Federal Court Decisions

Decision Information

Decision Content

Date: 20181116


Docket: T-2111-17

Citation: 2018 FC 1138

Toronto, Ontario, November 16, 2018

PRESENT:  The Honourable Mr. Justice Diner

BETWEEN:

ALEXANDRE PAPOUCHINE

Applicant

and

ATTORNEY GENERAL OF CANADA

Respondent

JUDGMENT AND REASONS

I.  Overview

[1]  Mr.
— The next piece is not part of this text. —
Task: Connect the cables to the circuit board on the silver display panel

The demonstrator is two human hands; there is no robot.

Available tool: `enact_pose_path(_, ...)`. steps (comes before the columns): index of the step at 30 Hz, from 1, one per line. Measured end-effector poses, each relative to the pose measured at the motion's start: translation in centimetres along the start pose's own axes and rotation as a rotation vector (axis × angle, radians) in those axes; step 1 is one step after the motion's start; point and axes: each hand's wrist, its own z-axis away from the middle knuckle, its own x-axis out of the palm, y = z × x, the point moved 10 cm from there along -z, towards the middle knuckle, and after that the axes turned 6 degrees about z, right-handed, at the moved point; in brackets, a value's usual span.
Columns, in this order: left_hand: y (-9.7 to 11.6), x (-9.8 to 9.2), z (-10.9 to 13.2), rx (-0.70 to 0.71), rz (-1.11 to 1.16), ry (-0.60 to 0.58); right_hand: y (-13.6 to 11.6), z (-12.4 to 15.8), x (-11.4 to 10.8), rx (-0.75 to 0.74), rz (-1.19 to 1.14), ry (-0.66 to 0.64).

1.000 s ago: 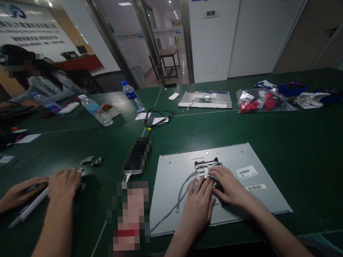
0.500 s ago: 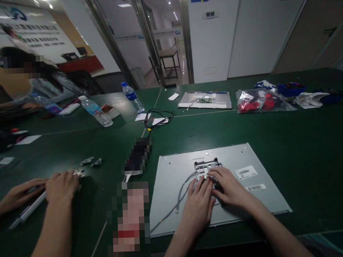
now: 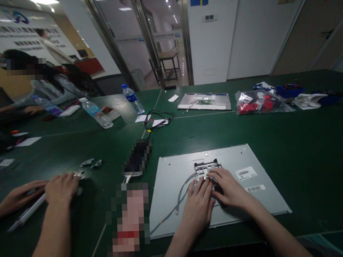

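Note:
A flat light-grey metal panel, like the back of a display, lies on the green table in front of me. At its middle sits a black-and-silver bracket, partly covered by my fingers. My left hand rests on the panel with fingers bent and pressed together at the bracket's lower part. Touching it from the right, my right hand curls over a small dark part. What the fingers pinch is mostly hidden. A grey cable runs from the bracket to the panel's lower left.
Left of me, a co-worker's hands hold a white bar-like piece near small metal parts. A phone-like dark object lies between us. Farther back are bottles, a second panel and a plastic bag.
My hands keep almost the same place on the bracket. The camera view has shifted very slightly. In the background, a standing person has changed position.

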Motion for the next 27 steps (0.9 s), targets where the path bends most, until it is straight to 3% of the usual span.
enact_pose_path(27, 0.24, -0.46, 0.03, 0.008, -0.029, 0.021, -0.03, -0.04, 0.07, 0.003, -0.002, 0.006)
Alexandre Papouchine [Applicant] is self-represented in this proceeding.  He brings this application under section 18.1 of the Federal Courts Act, RSC, 1985, c F-7.  The Applicant seeks judicial review of the November 24, 2017 decision [Decision] of the Appeal Division [Appeal Division] of the Social Security Tribunal [Tribunal], in which the presiding member [Member] rejected the appeal.

[2]  On August 5, 2014, the Applicant applied for sickness benefits under paragraph 12(3)(c) of the Employment Insurance Act, SC 1996, c 23 [EI Act] as he was unable to work due to illness, injury or quarantine.  This application was approved, and benefits were paid to the Applicant.  The Canada Employment Insurance Commission [Commission] terminated the Applicant’s benefits after 15 weeks, which is the maximum allowable time under the EI Act.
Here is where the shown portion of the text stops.